(Extracted records)
━━━━━━━━━━━━━━━━

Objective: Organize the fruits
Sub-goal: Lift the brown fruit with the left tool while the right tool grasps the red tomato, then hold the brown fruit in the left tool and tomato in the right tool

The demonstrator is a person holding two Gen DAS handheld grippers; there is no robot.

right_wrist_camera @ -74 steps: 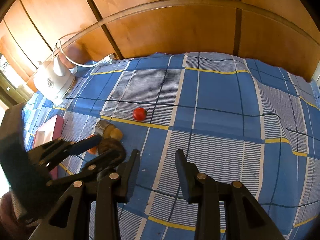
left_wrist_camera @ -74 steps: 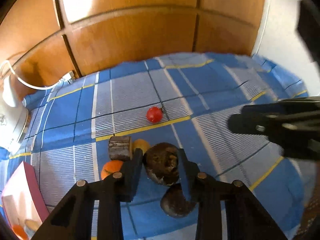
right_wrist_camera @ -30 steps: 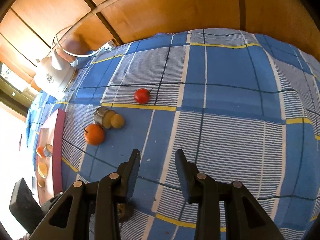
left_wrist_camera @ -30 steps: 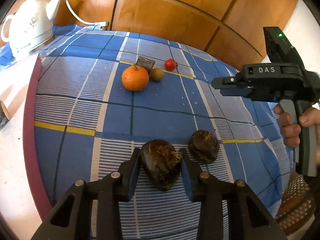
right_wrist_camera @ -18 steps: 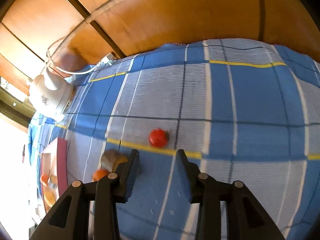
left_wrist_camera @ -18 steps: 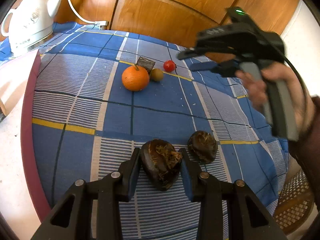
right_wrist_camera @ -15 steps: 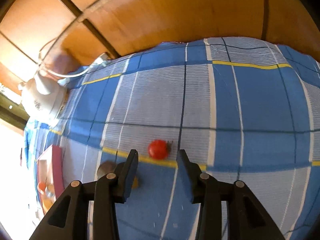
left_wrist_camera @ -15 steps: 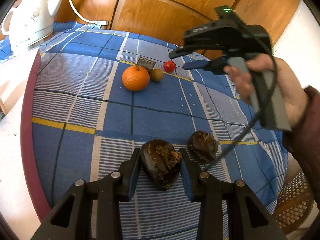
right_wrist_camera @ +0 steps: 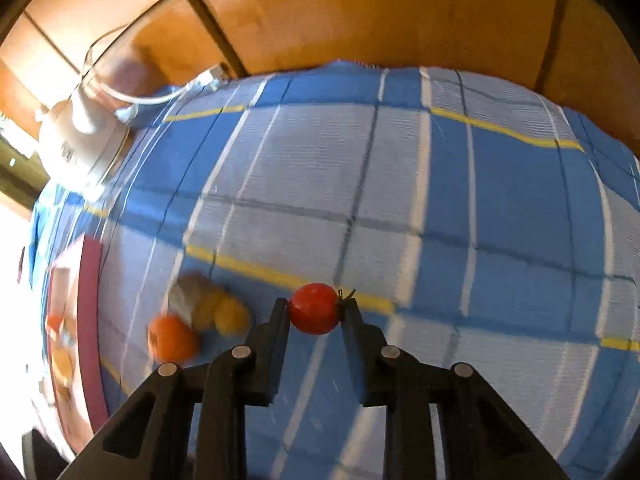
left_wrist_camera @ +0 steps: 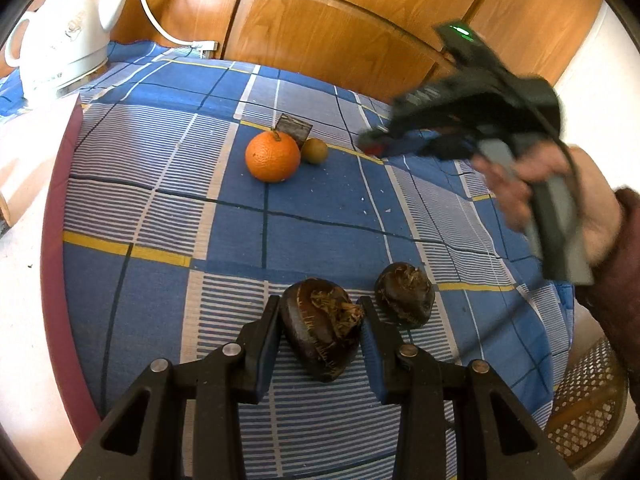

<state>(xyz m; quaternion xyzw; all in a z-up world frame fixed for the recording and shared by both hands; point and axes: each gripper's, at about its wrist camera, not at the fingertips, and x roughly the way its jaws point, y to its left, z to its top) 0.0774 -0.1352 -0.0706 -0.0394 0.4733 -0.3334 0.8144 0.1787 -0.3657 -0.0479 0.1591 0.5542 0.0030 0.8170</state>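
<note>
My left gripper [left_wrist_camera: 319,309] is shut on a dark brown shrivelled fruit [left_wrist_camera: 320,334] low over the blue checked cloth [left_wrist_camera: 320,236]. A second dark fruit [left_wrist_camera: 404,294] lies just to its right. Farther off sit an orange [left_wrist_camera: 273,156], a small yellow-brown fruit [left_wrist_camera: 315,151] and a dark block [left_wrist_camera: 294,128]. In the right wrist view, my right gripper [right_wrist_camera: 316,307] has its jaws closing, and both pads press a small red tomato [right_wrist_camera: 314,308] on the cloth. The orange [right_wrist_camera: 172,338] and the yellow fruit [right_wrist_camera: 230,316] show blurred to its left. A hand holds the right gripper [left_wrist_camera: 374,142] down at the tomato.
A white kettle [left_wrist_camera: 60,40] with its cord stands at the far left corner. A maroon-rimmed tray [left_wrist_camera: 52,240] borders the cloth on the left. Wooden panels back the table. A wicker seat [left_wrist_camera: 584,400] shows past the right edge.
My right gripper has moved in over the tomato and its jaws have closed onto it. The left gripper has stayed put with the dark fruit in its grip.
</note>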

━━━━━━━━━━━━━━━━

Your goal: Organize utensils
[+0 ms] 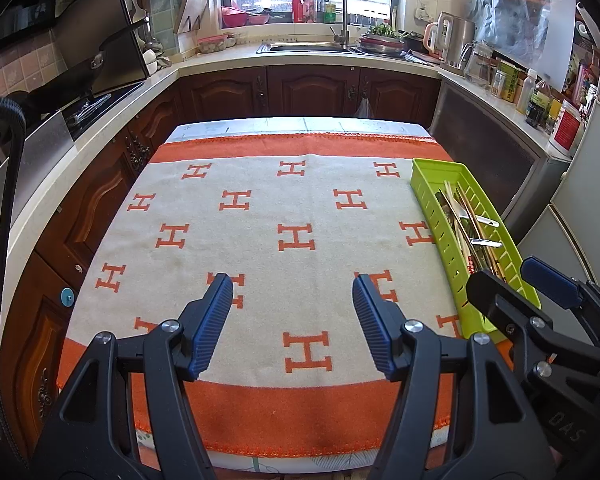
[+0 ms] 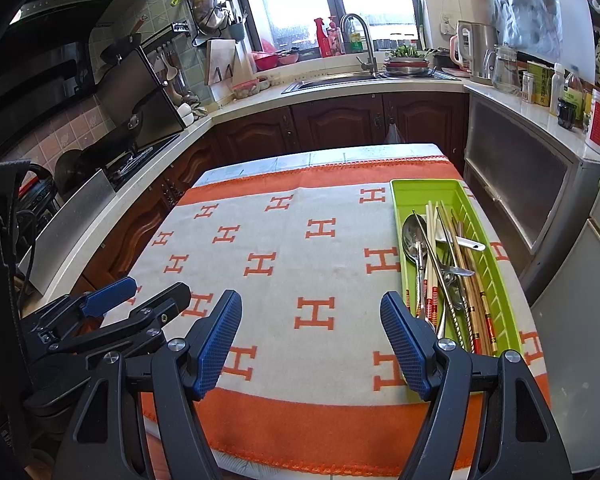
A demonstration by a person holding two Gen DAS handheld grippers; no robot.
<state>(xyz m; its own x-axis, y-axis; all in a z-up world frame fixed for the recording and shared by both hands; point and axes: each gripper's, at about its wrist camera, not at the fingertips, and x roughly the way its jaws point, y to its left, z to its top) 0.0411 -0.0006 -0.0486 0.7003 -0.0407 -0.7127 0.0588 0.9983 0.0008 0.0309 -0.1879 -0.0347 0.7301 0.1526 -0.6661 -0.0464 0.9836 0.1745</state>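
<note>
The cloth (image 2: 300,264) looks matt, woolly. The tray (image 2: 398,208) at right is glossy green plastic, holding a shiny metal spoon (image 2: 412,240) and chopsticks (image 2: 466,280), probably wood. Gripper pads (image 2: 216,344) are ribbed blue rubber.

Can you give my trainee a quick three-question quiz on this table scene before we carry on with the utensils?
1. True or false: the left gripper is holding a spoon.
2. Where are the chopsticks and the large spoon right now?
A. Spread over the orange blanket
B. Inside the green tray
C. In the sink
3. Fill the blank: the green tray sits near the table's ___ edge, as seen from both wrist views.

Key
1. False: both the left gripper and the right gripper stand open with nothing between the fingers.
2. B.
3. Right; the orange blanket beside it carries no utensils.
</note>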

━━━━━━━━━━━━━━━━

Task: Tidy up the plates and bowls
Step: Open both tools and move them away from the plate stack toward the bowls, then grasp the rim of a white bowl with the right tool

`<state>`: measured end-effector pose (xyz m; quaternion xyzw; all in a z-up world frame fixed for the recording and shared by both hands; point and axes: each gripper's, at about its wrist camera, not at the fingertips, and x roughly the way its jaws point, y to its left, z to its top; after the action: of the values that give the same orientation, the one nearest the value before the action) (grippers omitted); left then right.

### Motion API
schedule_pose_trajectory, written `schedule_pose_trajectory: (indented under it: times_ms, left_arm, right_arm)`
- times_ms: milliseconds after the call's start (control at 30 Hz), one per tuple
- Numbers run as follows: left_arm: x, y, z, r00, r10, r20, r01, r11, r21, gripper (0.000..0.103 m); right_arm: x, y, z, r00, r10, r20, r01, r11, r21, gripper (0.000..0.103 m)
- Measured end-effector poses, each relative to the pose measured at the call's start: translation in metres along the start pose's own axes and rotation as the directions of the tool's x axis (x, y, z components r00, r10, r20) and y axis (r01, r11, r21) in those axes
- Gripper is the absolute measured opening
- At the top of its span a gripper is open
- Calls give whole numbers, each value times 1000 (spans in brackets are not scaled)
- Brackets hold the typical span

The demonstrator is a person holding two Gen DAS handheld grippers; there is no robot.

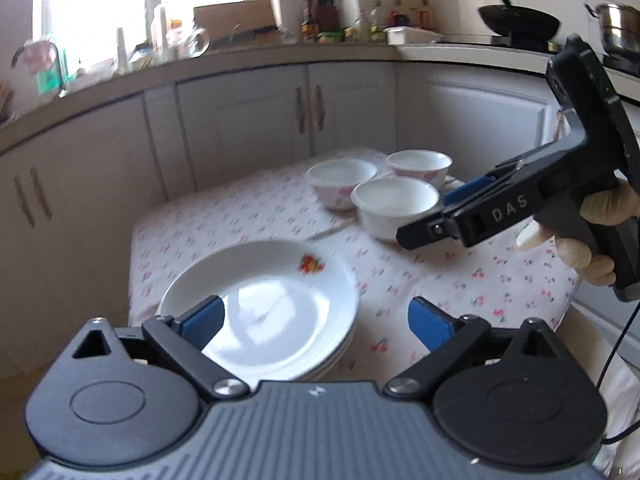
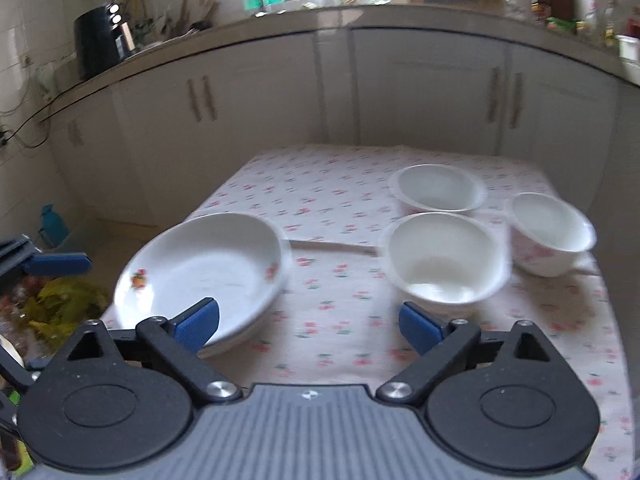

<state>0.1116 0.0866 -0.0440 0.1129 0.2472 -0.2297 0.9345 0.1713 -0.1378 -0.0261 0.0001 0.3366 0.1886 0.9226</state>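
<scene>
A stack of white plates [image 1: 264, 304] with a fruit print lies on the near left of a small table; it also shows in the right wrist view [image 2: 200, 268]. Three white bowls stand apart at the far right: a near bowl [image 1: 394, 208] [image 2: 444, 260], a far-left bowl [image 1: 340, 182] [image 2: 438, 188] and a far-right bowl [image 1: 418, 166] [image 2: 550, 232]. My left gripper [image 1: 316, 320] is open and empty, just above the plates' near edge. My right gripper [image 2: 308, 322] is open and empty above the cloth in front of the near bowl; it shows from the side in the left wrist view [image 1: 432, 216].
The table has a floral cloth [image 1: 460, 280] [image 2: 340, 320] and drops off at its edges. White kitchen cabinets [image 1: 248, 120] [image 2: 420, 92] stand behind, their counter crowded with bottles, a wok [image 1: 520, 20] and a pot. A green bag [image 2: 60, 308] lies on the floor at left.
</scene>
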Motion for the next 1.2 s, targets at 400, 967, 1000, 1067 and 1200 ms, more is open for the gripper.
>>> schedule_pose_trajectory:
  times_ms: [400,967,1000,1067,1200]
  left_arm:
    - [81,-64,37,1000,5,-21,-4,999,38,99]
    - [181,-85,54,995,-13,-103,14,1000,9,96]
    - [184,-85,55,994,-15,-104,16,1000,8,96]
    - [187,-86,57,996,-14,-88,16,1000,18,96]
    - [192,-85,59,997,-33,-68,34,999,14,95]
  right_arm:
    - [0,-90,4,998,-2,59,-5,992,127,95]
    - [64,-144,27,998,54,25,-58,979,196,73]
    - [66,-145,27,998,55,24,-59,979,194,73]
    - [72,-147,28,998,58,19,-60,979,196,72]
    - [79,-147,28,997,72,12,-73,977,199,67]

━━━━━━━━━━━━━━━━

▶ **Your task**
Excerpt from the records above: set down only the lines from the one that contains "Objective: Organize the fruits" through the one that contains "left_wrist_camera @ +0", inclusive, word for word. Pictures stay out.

▶ **Output below**
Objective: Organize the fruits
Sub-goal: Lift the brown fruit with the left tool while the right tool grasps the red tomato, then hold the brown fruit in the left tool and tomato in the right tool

The demonstrator is a person holding two Gen DAS handheld grippers; there is no robot.

right_wrist_camera @ -74 steps: 
left_wrist_camera @ -74 steps: 
right_wrist_camera @ -30 steps: 
left_wrist_camera @ -30 steps: 
right_wrist_camera @ -18 steps: 
left_wrist_camera @ -18 steps: 
right_wrist_camera @ -15 steps: 
left_wrist_camera @ -15 steps: 
right_wrist_camera @ +0 steps: 
left_wrist_camera @ +0 steps: 

That is the complete answer to the exercise.